## Task objective
In the data below, locate each line with the word "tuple" and list it.
☆ ☆ ☆ ☆
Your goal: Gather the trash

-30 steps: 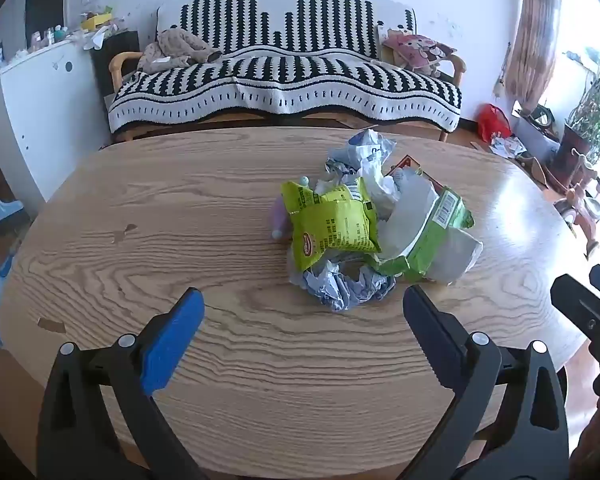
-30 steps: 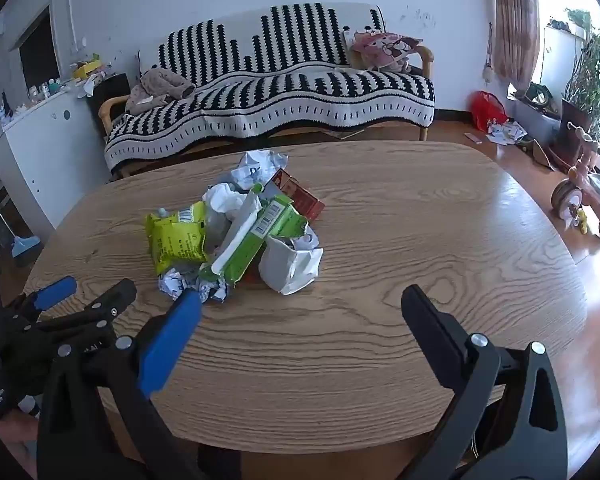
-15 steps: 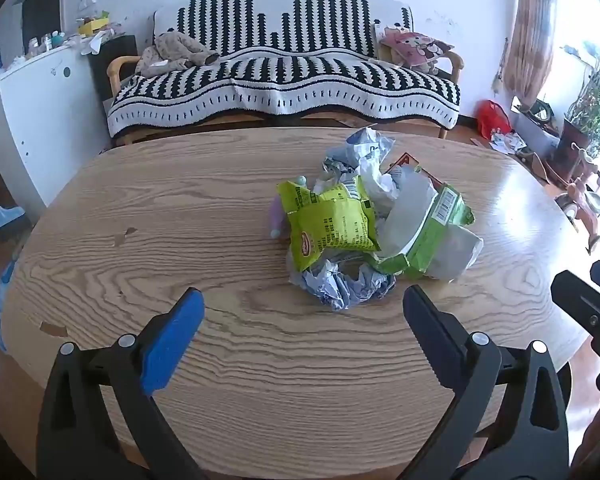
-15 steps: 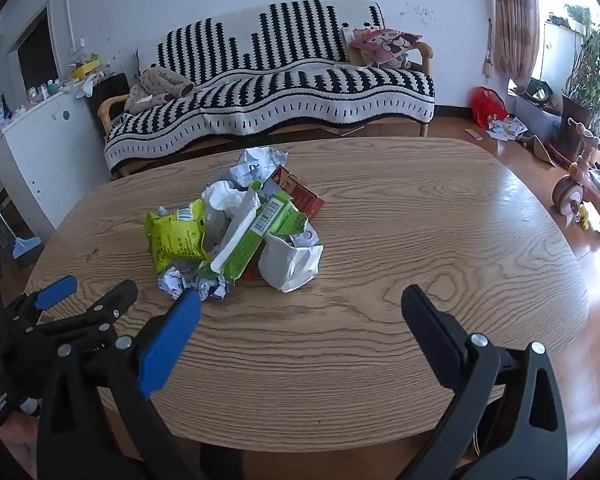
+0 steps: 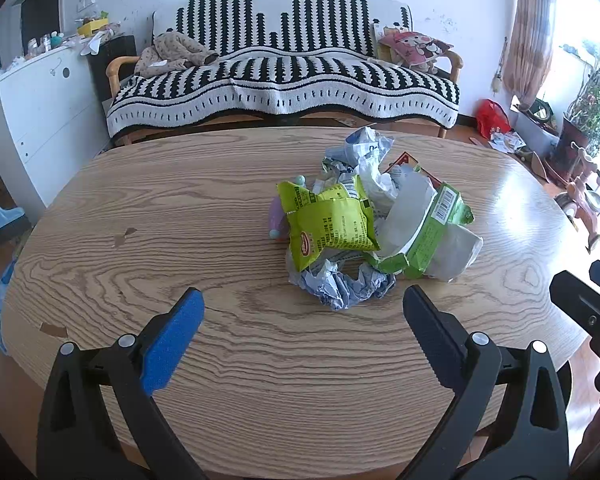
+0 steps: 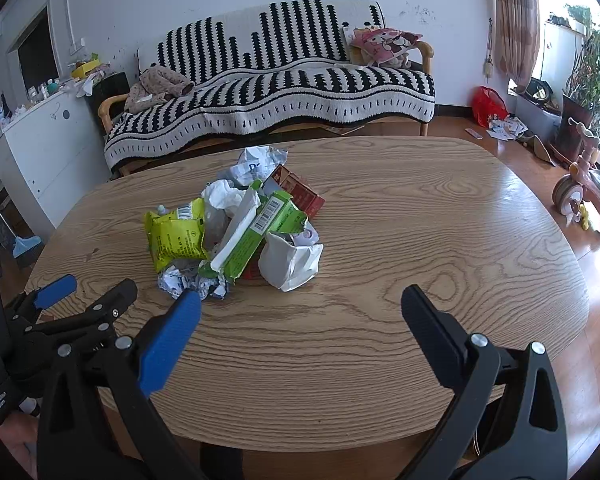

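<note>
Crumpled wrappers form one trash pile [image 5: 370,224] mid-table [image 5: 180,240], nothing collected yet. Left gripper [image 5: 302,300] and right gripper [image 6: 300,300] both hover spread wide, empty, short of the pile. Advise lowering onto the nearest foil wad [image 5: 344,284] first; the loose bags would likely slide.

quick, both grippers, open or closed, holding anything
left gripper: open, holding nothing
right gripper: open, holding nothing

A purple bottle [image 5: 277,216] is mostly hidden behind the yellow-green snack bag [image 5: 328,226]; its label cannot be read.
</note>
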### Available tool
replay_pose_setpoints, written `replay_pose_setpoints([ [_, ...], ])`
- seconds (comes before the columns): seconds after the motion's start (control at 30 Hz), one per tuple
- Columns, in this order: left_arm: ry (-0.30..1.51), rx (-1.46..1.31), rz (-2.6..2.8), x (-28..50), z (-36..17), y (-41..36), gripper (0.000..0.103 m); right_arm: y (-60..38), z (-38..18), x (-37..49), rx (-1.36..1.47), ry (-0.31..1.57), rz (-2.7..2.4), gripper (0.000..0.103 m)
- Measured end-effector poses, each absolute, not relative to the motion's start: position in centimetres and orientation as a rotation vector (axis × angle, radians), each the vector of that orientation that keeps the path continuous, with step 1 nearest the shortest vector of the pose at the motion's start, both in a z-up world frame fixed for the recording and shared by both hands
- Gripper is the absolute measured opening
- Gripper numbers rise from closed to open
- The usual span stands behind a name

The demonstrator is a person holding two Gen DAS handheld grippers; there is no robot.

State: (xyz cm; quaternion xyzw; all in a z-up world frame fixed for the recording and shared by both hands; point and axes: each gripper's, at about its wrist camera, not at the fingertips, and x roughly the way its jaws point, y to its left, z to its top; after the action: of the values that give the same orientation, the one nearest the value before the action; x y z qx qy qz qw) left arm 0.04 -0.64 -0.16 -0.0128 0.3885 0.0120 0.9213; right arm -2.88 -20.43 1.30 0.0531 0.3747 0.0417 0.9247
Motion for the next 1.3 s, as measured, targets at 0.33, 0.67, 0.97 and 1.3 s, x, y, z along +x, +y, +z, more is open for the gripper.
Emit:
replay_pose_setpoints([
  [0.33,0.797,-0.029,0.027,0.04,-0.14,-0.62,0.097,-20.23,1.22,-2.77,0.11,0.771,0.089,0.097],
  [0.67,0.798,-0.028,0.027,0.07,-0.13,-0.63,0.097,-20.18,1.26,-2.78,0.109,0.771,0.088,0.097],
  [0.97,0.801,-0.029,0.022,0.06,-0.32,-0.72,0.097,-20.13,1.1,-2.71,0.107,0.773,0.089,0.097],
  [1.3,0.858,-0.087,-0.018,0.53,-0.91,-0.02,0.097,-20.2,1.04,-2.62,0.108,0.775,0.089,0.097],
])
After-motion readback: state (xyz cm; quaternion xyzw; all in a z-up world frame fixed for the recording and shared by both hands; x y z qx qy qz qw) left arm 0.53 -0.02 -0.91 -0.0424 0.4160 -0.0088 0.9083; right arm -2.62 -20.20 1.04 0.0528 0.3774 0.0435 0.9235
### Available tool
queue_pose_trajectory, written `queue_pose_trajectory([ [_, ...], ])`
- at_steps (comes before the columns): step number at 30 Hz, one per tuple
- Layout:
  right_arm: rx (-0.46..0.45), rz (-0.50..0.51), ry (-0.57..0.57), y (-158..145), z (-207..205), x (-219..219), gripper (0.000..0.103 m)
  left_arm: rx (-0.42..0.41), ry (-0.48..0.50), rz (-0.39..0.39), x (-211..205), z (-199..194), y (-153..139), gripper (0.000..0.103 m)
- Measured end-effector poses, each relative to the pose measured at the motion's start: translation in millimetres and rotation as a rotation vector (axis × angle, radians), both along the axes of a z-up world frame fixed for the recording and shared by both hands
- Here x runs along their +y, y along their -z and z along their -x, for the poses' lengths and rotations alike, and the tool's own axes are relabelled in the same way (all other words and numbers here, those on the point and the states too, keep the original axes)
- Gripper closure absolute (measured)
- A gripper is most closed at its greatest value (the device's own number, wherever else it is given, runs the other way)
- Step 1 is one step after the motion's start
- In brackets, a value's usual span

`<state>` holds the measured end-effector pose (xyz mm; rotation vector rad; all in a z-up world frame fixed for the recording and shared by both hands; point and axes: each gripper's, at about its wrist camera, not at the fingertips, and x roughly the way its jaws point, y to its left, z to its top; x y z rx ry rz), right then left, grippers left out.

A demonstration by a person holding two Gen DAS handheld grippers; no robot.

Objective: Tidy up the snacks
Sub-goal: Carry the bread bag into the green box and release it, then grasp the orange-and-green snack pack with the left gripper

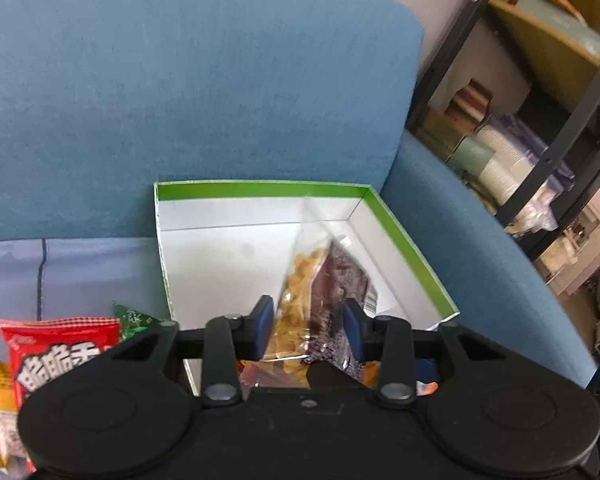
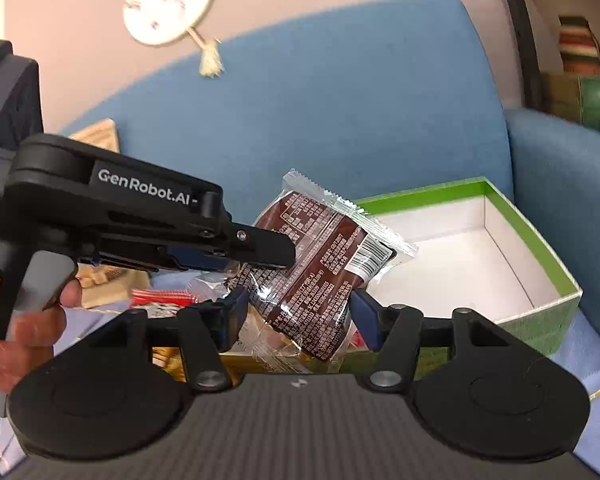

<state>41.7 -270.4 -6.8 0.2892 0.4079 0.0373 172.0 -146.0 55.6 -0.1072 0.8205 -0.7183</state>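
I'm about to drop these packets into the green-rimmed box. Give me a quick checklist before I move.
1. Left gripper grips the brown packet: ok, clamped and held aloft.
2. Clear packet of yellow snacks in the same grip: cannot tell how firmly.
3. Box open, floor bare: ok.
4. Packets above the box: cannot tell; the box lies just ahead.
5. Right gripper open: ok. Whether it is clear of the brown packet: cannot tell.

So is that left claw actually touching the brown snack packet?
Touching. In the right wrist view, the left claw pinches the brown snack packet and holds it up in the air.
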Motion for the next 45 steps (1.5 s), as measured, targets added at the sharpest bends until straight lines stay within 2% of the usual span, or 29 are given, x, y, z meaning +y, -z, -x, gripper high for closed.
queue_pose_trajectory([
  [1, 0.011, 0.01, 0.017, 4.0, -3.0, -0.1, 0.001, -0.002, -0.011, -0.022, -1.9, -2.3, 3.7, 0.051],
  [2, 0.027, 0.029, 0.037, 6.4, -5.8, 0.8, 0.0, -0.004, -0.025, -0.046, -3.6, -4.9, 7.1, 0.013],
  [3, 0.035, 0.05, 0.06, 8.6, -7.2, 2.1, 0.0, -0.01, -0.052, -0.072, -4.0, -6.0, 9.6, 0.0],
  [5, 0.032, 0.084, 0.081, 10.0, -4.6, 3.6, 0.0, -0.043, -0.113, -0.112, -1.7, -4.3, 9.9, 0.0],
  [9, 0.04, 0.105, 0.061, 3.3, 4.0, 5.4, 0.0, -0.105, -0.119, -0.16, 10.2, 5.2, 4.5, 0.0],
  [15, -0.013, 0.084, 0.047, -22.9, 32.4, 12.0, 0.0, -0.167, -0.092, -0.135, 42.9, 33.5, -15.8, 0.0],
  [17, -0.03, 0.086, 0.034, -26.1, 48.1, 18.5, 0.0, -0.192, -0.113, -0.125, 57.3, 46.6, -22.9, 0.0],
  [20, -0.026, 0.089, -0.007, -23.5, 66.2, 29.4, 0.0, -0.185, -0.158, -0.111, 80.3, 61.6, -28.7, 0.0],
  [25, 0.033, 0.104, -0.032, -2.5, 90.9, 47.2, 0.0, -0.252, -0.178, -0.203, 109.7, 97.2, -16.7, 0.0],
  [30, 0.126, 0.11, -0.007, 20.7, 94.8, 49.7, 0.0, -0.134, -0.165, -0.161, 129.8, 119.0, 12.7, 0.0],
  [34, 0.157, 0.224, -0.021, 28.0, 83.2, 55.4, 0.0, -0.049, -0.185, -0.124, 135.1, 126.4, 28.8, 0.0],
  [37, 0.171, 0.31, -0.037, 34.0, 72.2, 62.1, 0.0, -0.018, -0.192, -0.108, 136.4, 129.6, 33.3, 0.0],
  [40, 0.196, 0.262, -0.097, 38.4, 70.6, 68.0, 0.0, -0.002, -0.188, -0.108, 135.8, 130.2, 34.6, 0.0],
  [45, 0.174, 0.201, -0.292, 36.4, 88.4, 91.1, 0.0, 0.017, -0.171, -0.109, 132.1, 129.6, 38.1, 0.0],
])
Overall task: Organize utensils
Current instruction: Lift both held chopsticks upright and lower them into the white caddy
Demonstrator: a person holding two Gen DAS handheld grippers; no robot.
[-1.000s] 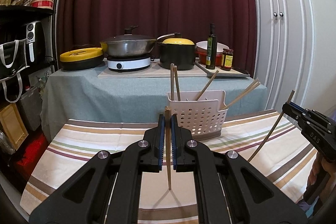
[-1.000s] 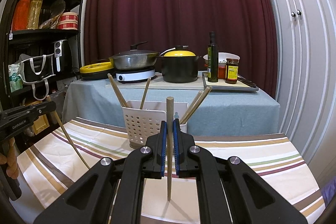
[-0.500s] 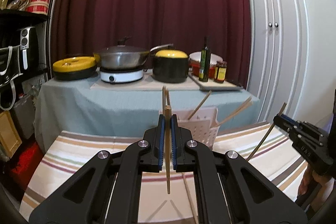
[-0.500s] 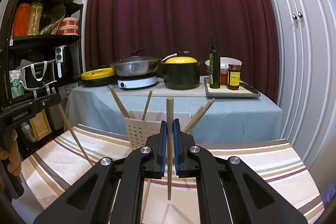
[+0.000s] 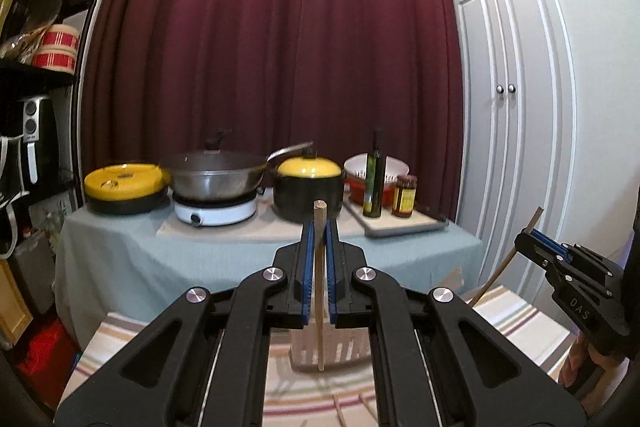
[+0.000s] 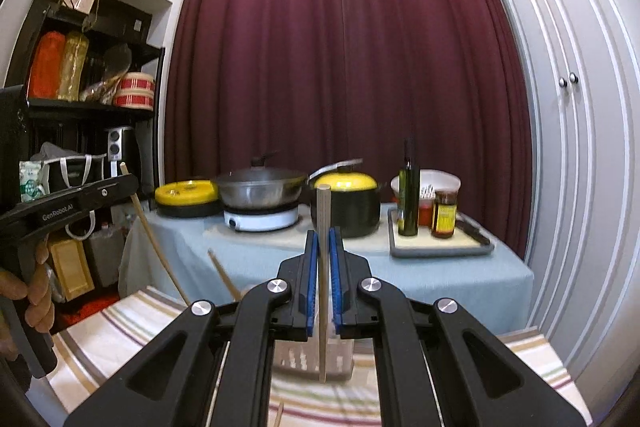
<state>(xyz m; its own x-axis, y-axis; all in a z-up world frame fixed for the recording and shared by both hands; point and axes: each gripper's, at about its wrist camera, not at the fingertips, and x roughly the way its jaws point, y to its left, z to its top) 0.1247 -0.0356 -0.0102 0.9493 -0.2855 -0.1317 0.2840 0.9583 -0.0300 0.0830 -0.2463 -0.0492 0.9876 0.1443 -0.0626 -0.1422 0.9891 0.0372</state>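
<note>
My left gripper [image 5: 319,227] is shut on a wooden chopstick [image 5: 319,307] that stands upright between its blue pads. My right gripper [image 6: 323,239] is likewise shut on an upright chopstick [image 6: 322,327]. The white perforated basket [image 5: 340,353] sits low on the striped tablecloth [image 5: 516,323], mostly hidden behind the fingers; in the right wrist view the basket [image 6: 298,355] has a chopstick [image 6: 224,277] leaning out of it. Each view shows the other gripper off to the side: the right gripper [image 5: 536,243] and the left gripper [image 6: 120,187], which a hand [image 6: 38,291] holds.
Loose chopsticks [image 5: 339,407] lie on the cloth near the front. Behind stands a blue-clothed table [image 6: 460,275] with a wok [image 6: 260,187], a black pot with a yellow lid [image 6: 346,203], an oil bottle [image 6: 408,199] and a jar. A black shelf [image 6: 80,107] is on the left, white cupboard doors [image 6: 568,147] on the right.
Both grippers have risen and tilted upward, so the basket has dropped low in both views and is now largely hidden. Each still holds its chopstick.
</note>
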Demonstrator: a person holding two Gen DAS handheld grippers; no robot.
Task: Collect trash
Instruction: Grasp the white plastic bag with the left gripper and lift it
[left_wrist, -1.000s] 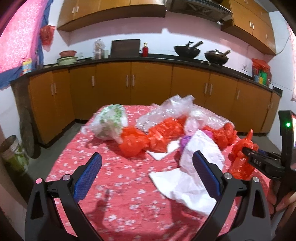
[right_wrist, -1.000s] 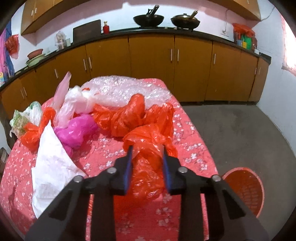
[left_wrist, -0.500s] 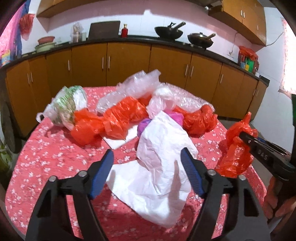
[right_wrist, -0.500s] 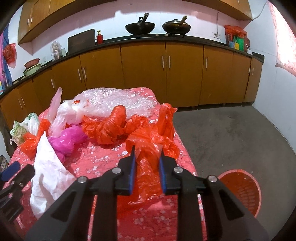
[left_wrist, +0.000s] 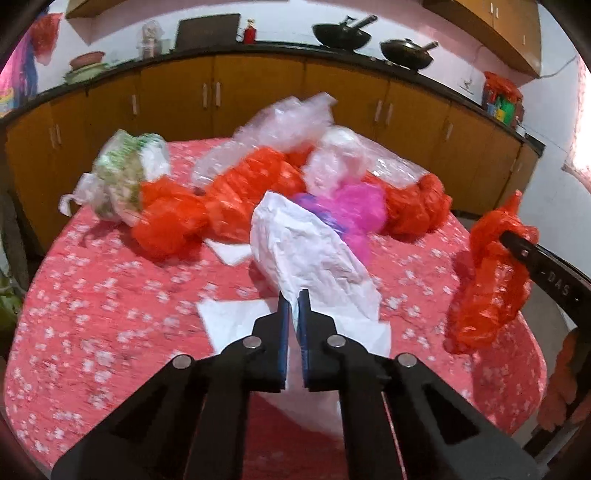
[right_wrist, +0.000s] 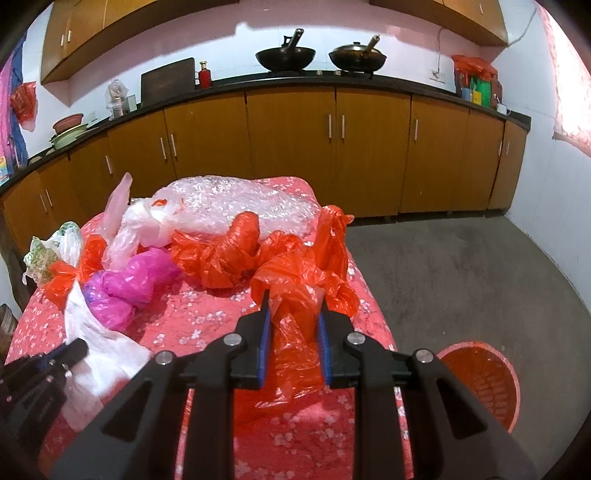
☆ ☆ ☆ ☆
## Exercise response
- seconds (comes before the columns): seconds after the motion's start (control at 30 Hz), one per tuple
- at_steps (comes before the columns): step number at 30 Hz, one per tuple

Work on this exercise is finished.